Work task.
Each line of the records needs to be written out exactly, with any image left out.

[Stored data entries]
* * * * * * * * *

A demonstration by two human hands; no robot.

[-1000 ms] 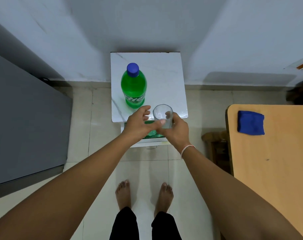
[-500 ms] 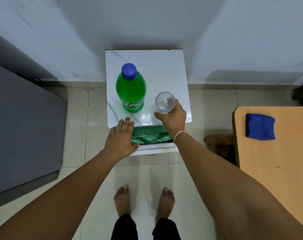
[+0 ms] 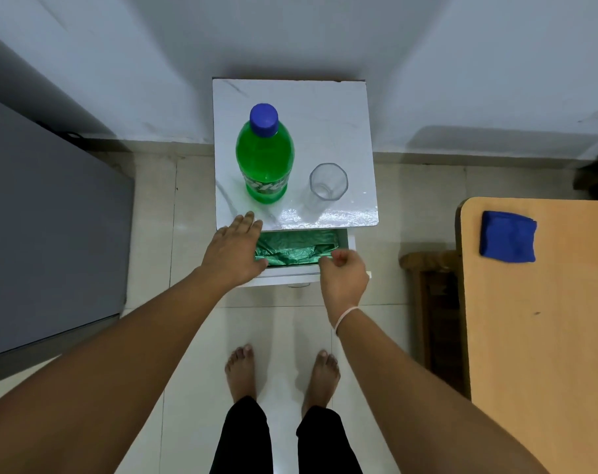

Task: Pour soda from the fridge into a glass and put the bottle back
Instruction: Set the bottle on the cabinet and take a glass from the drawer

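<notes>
A green soda bottle [image 3: 264, 159] with a blue cap stands upright on the small white cabinet top [image 3: 324, 114]. An empty clear glass [image 3: 327, 186] stands to the right of it, free of any hand. Below the top, a drawer [image 3: 301, 277] is pulled out, lined with green plastic. My left hand [image 3: 234, 253] lies flat with fingers together over the drawer's left front corner. My right hand [image 3: 343, 275] hovers at the drawer's right front with curled fingers, and I see nothing in it.
The grey fridge [image 3: 48, 220] stands shut at the left. A wooden table [image 3: 536, 319] with a blue cloth [image 3: 507, 241] is at the right, a wooden stool [image 3: 427, 268] beside it. My bare feet stand on the tiled floor [image 3: 154, 206] before the cabinet.
My right hand set the glass on the cabinet top, let go of it and drew back to the drawer front. My left hand shifted to the drawer's left corner.
</notes>
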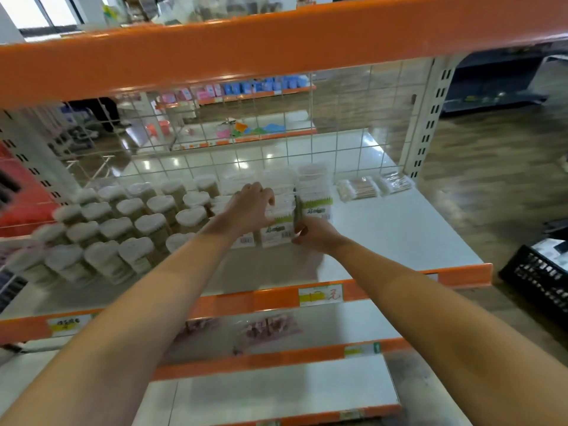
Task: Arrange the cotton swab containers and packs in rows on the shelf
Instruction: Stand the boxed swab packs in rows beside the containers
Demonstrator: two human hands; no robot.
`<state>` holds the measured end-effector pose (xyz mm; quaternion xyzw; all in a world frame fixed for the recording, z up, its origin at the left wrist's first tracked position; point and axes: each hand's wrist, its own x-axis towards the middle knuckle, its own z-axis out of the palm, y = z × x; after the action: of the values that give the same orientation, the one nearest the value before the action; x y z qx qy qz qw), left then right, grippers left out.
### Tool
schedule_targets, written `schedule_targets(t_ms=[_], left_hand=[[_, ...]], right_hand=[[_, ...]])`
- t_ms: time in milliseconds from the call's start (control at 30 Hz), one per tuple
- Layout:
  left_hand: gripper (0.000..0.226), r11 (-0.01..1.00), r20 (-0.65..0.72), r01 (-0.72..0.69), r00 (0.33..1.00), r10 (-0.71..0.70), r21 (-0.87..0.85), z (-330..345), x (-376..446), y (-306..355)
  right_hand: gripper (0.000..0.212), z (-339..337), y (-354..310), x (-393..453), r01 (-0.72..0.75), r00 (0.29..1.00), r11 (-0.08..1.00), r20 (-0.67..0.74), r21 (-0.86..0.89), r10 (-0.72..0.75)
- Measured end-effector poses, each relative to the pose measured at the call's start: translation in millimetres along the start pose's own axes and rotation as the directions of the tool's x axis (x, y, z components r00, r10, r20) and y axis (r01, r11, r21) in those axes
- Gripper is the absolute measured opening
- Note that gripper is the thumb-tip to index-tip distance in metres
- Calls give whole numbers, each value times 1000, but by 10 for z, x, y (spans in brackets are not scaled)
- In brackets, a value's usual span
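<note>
Several heart-lidded cotton swab jars [123, 229] stand in rows on the left of the white shelf [399, 235]. In the middle stand clear rectangular swab boxes with green labels [316, 198]. My left hand [250, 207] lies curled over the top of the front boxes. My right hand [316, 233] grips the right side of the front box [278, 230]. Flat swab packs [358, 187] and another pack [395, 181] lie at the back right.
A wire grid [276, 142] backs the shelf and an orange beam [276, 47] crosses above. Orange price rails [307, 298] edge the lower shelves, which hold pinkish packs [270, 329]. A black crate [541, 278] sits on the floor at right.
</note>
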<state>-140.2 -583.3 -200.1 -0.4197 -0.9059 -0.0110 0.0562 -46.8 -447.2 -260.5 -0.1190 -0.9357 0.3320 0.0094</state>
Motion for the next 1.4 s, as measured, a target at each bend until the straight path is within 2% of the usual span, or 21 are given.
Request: schedule_targets(t_ms=[100,233,567,733,1033,1400], left_hand=[[46,1000,3,-3,1000,3,6,-20,8,32],[47,997,-41,-80,996,80,10,-56,37,198],[48,950,-66,-309,948,312,52,-20,288,888],[49,929,-60,-359,929,365,92,-21,440,1229],[47,929,6,-357,934,358,101,78,834,1756],[45,980,181,-181,970,164,81,338,1240,2123]], right_hand=[[28,-83,49,-38,0,1000,998,16,-60,1],[28,-218,221,-103,-24,1000,987,3,-161,24],[25,-717,757,-354,-129,979,973,-183,-191,94],[27,-940,1048,-500,-184,966,956,-223,-230,133],[29,-1391,1562,-561,-208,964,936,-220,-283,148],[32,-1700,2118,-371,-173,976,938,-181,-301,122]])
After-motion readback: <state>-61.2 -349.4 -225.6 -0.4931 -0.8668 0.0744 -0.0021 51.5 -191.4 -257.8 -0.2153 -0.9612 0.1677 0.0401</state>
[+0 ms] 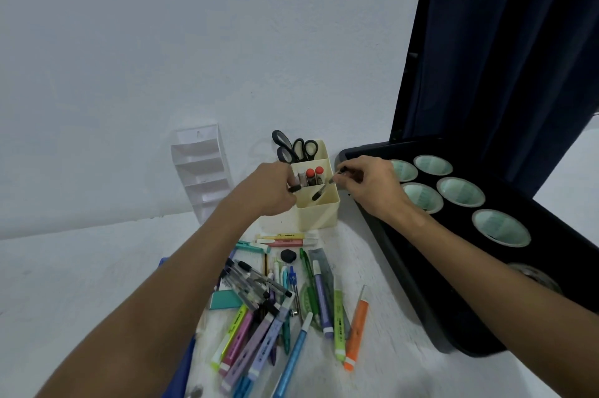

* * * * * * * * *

Solution.
A demonstration by two human hands; no robot.

[-1000 ms] 
[-500 ms] 
[+0 ms] 

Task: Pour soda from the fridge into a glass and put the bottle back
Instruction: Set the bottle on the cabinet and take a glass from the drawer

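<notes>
A green soda bottle [image 3: 264, 159] with a blue cap stands upright on the small white cabinet top [image 3: 324, 114]. An empty clear glass [image 3: 327, 186] stands to the right of it, free of any hand. Below the top, a drawer [image 3: 301, 277] is pulled out, lined with green plastic. My left hand [image 3: 234, 253] lies flat with fingers together over the drawer's left front corner. My right hand [image 3: 343, 275] hovers at the drawer's right front with curled fingers, and I see nothing in it.
The grey fridge [image 3: 48, 220] stands shut at the left. A wooden table [image 3: 536, 319] with a blue cloth [image 3: 507, 241] is at the right, a wooden stool [image 3: 427, 268] beside it. My bare feet stand on the tiled floor [image 3: 154, 206] before the cabinet.
My right hand set the glass on the cabinet top, let go of it and drew back to the drawer front. My left hand shifted to the drawer's left corner.
</notes>
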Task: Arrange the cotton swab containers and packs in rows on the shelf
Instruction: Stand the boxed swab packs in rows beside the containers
Demonstrator: two human hands; no robot.
`<state>` holds the measured end-effector pose (xyz mm; quaternion xyzw; all in a world frame fixed for the recording, z up, its origin at the left wrist's first tracked position; point and axes: each hand's wrist, its own x-axis towards the middle knuckle, its own z-axis out of the palm, y = z × x; after the action: of the values that give the same orientation, the one nearest the value before the action; x y z qx qy qz qw), left then right, grippers left out.
### Tool
schedule_targets, written `schedule_targets(t_ms=[_], left_hand=[[_, ...]], right_hand=[[_, ...]])`
- t_ms: time in milliseconds from the call's start (control at 30 Hz), one per tuple
- Layout:
  left_hand: gripper (0.000..0.226), r11 (-0.01..1.00), r20 (-0.65..0.72), r01 (-0.72..0.69), r00 (0.33..1.00), r10 (-0.71..0.70), r21 (-0.87..0.85), z (-330..345), x (-376..446), y (-306..355)
  right_hand: gripper (0.000..0.212), z (-339..337), y (-354..310), x (-393..453), r01 (-0.72..0.75), r00 (0.29..1.00), r11 (-0.08..1.00), r20 (-0.67..0.74), r21 (-0.86..0.89), r10 (-0.72..0.75)
- Measured end-effector poses, each relative to the pose measured at the call's start: translation in millimetres along the start pose's own axes and rotation as the directions of the tool's x axis (x, y, z components r00, r10, r20) and y axis (r01, r11, r21) in those axes
- Gripper is the absolute measured opening
- Note that gripper is the thumb-tip to index-tip distance in metres
- Calls give whole numbers, each value times 1000, but by 10 for z, x, y (spans in brackets are not scaled)
- In brackets, a value's usual span
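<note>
Several heart-lidded cotton swab jars [123, 229] stand in rows on the left of the white shelf [399, 235]. In the middle stand clear rectangular swab boxes with green labels [316, 198]. My left hand [250, 207] lies curled over the top of the front boxes. My right hand [316, 233] grips the right side of the front box [278, 230]. Flat swab packs [358, 187] and another pack [395, 181] lie at the back right.
A wire grid [276, 142] backs the shelf and an orange beam [276, 47] crosses above. Orange price rails [307, 298] edge the lower shelves, which hold pinkish packs [270, 329]. A black crate [541, 278] sits on the floor at right.
</note>
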<state>-140.2 -583.3 -200.1 -0.4197 -0.9059 -0.0110 0.0562 -46.8 -447.2 -260.5 -0.1190 -0.9357 0.3320 0.0094</state>
Motion for the next 1.4 s, as measured, a target at each bend until the straight path is within 2% of the usual span, or 21 are given.
Request: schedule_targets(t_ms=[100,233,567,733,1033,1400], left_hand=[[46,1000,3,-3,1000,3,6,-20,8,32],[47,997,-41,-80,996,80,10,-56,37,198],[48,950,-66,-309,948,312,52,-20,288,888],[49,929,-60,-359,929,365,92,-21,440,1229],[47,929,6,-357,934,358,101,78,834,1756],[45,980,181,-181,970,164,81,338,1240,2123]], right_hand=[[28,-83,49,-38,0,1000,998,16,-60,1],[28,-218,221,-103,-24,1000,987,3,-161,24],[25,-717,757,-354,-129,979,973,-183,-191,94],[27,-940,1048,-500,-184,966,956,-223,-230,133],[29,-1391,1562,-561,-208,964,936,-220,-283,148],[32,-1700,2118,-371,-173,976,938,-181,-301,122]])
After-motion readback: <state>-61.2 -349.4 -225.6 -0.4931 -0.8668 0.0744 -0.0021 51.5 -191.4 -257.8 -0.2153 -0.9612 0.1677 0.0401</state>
[+0 ms] 

The response to the exercise is complete.